When the message came that my father was dead, I had a nervous breakdown. Just the evening before, I had spoken to him on the phone for over an hour and we had laughed together and wished each other a good evening. Now he had died from a heart attack, but I could not believe it.
I cried throughout the whole car ride and when I arrived there, they had to hold me back so that I did not throw myself over my father’s dead body, such was my sorrow. During the funeral service, I loudly accused him of having left me and I demanded that he stood up. I refused to accept that he had left us forever. My brothers and sisters were devastated as well, but it seems that I was affected most, because I’d had the deepest connection to my father. And I was the only one of his children to live abroad, so his longing and his worry about my good health, which every father feels for his child, was greatest for me.
During the funeral I felt kind of paralysed, because they had given tranquillisers to me. After the funeral feast, we drove back home, exhausted. My younger sister and I retreated and went to bed. Soon I fell asleep.

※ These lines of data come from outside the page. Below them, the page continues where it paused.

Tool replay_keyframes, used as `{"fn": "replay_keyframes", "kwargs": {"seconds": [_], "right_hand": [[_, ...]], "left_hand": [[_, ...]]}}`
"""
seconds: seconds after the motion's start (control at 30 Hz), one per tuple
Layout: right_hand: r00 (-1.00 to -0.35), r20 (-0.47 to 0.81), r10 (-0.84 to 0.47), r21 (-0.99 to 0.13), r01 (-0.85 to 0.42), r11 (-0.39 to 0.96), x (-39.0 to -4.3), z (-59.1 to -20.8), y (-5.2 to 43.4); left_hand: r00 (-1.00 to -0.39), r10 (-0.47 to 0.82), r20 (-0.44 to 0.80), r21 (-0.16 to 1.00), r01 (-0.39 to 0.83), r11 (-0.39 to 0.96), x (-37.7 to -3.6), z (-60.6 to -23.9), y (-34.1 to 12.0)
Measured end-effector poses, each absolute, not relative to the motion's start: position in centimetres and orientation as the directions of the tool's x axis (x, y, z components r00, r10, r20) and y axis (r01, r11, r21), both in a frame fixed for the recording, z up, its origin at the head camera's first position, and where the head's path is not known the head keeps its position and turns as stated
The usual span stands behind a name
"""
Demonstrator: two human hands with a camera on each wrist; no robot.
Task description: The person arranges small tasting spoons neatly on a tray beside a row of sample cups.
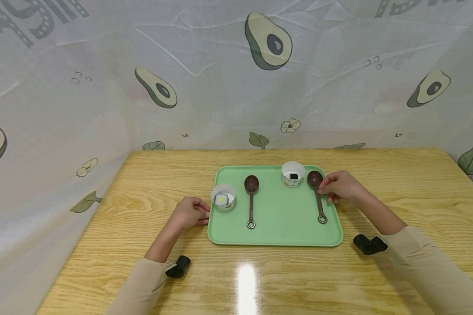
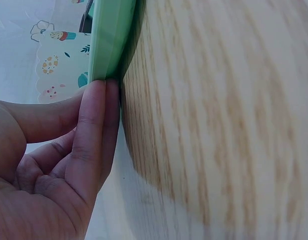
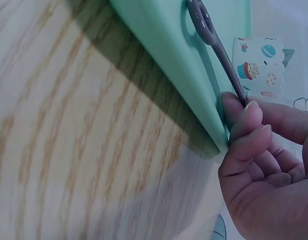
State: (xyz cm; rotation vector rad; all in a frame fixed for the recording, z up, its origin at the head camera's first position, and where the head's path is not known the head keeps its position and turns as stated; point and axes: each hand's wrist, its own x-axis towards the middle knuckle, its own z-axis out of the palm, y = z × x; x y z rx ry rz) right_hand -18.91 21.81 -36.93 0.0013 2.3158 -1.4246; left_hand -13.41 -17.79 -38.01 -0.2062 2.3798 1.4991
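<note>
A light green tray [image 1: 284, 218] lies on the wooden table. My left hand [image 1: 190, 212] holds its left edge, fingertips against the outer rim in the left wrist view. My right hand [image 1: 342, 186] pinches a brown spoon [image 1: 314, 178] by the handle, just below its round bowl; the ring end points toward me. A matching brown spoon [image 1: 251, 184] lies left of the tray's middle. Beside my left hand stands a white patterned cup [image 1: 229, 205] with a whitish, yellow-marked item [image 1: 221, 200] inside. At the tray's back stands another patterned cup [image 1: 287, 179], showing a dark square patch.
Wooden table surface [image 1: 150, 188] surrounds the tray. A white cloth printed with avocados [image 1: 205, 52] hangs behind and to the left of the table. Black devices [image 1: 370, 244] sit at both sleeve cuffs.
</note>
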Motion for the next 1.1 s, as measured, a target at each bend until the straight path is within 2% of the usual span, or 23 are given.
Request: {"fn": "replay_keyframes", "kwargs": {"seconds": [1.1], "right_hand": [[-0.891, -0.353, -0.284, -0.918, 0.272, 0.287, -18.4, -36.3, 24.2]], "left_hand": [[-0.938, 0.044, -0.344, 0.855, -0.293, 0.429, -13.5, -38.2, -17.7]]}}
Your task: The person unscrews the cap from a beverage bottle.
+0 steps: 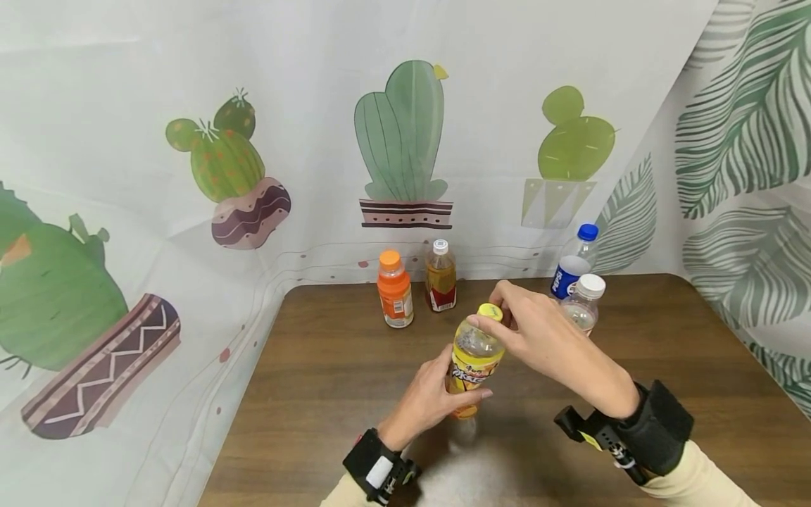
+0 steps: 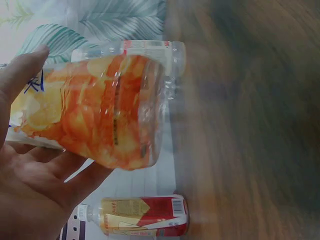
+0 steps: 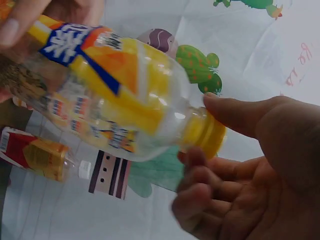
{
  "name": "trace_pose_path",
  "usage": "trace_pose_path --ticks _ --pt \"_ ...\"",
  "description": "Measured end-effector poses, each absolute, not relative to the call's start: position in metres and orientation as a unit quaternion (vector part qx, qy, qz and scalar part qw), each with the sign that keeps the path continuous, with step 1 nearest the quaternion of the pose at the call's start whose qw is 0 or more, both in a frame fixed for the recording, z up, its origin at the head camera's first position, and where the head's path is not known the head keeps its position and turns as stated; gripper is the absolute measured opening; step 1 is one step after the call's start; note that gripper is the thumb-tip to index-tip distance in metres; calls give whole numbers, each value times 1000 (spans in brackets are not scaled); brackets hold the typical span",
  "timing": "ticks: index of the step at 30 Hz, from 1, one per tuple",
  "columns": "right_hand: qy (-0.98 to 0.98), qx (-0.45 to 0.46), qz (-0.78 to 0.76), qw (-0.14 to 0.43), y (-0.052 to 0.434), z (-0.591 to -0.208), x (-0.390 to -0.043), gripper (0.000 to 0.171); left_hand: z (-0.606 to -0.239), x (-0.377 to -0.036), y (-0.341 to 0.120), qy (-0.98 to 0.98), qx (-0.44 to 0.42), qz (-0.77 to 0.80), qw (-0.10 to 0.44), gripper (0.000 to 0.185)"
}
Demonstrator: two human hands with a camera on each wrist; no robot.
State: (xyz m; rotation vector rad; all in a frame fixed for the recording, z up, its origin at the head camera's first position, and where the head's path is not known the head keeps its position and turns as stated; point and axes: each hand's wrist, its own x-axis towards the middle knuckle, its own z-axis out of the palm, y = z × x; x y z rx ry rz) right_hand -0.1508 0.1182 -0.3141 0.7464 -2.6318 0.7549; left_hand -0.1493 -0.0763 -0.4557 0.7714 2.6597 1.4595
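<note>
Item: yellow-labelled bottle (image 1: 472, 360), clear plastic, yellow cap (image 1: 490, 311), apparently empty or nearly so.

Grip: the body is wrapped low down by the left hand (image 1: 433, 398), fingers curled round the label, thumb on the near side. The cap is pinched by the fingers and thumb of the right hand (image 1: 538, 331), as shown plainly in the right wrist view. The bottle is held lifted off the table (image 1: 329, 380), tilted slightly, above the middle of the top towards the near edge.

Handling, as judged: light, since little or no liquid is seen inside; thin-walled and likely to dent under a hard squeeze; the glossy label is probably somewhat slippery. The labelled waist is judged the best hold for the body, the ridged cap the best hold for turning.

Surroundings: a white-capped clear bottle (image 1: 583, 304) is just beyond the right hand, with a blue-capped Pepsi bottle (image 1: 573, 262) behind it, both towards the far right corner. An orange bottle (image 1: 395, 289) and a tea-coloured bottle (image 1: 440, 277) are stood side by side at the far edge, well apart from the hands.

Open room: bare wood is seen to the left of the hands and along the near edge. The far and left edges are closed off by a cactus-print cloth (image 1: 209, 169), the right by a leaf-print cloth (image 1: 741, 141).
</note>
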Motion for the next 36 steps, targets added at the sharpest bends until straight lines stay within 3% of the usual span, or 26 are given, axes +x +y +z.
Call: trace_pose_path --ticks 7,18,31,36 --pt "-889 312 268 201 120 -318 -151 24 -449 -150 -74 809 279 515 47 51" --pt "-858 376 278 214 126 -322 -153 16 -448 -150 -79 796 303 518 82 49" --pt "-828 466 272 151 137 -321 -156 13 -448 -149 -86 791 322 503 132 50" --pt "-865 420 237 140 138 -319 -155 24 -455 -147 -86 785 303 528 116 49"
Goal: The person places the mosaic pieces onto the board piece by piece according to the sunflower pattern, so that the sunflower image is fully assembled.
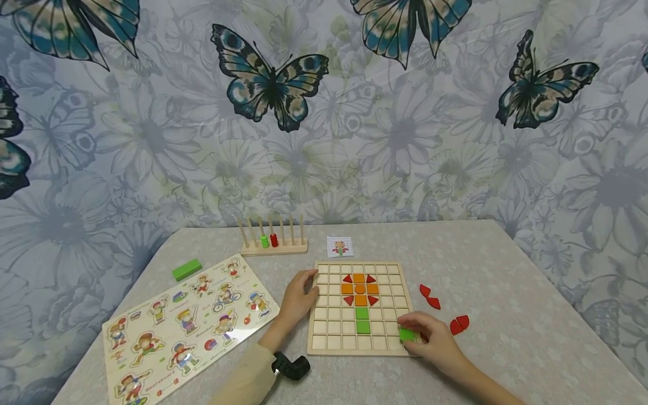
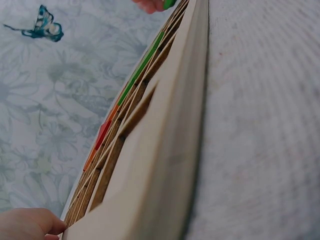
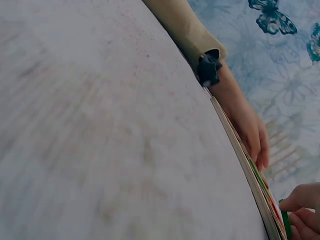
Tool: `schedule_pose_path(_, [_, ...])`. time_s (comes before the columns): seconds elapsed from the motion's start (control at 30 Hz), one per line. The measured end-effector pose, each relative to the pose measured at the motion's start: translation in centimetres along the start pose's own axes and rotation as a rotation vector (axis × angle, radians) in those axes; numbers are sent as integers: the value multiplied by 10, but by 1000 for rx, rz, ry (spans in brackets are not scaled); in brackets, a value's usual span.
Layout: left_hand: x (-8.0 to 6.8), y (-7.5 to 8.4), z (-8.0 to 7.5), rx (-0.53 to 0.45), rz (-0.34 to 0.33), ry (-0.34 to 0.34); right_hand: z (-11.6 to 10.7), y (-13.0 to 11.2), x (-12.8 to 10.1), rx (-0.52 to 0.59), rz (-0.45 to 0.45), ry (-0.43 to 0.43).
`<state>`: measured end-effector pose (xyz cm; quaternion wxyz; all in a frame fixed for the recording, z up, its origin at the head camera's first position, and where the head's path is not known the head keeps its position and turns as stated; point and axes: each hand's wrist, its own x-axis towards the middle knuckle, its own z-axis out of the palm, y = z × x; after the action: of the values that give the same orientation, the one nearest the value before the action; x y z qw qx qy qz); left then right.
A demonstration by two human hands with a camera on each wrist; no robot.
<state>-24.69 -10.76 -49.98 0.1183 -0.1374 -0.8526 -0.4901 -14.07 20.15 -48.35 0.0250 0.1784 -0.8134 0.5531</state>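
On the table lies a wooden grid board [image 1: 331, 329]. In its cells, orange pieces [image 1: 359, 278] form a cross with red triangles [image 1: 349, 301] at the corners, and two green square tiles [image 1: 362, 326] run down below. My left hand [image 1: 297, 295] grips the board's left edge between thumb and fingers; the left wrist view shows the fingertips at the rim. Over the board's lower right corner, my right hand [image 1: 430, 337] pinches a green square tile [image 1: 407, 334] between thumb and fingers. Part of that tile is hidden by the fingers.
Red curved pieces [image 1: 459, 324] lie right of the board. A small pattern card [image 1: 340, 246] is behind it, beside a peg stand [image 1: 275, 248] with green and red beads. At left are a picture puzzle board [image 1: 202, 349] and a green block [image 1: 187, 270].
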Motion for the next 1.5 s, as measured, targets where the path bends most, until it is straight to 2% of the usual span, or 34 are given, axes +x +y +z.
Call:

There it happened that my deceased father went into my room. It seemed as if he was completely alive again. He even looked a bit younger and totally healthy! He sat down on the edge of my bed. I lay on my side, and half of my face was hidden in the pillow. I could not move and I felt carried away. My father gently leaned his cheek against mine and I felt he was sad about my sorrow. "If you promise me not to grieve for me anymore, I will give you my word that I will not leave you and always be with you", he said softly and lovingly. Then he kissed my forehead and went away. At the doorway, he turned around again, as if he wanted to make sure that I had seen him. Then he went out.
It took a few weeks, and there even was a second encounter with him, until I realised that I was not crazy but that my father, although being dead in this world, really lived on in another world. On the second time I met him, I saw him floating to and fro in my room as if he had invisible wings. "Ah, my daughter, if you knew how good I feel now, you would not grieve for me but be happy", he said in joy and delight. From then on, I felt comforted, for I knew that my father was well and there was no reason to be in sorrow for him. Still, I suffered from the fact that he did not longer live in this world. I missed his voice, the conversations with him, and I missed his closeness. I suffered because I could not cope with his absence. But I did not grieve for his death, because I knew he lived in a better place now and was happy.
Very often, especially when I fall asleep on the couch, I can feel his gentle hand caressing my hair. "My daughter, go to bed", he says then. Sometimes I wake up from my sleep for a moment and then I can see him standing in front of me, bending over me, and looking at me lovingly. I know, he looks after me every now and then so as to know if I am well.
Since his death, we are even closer to each other than during his lifetime. And since he’s dead, I feel protected. It is as if he holds his hands over me, protecting me, and watching over my life. All my brothers and sisters speak in sorrow of him and have a picture of him on the wall. I do not have one, because I do not need a picture to remember him – he is with me.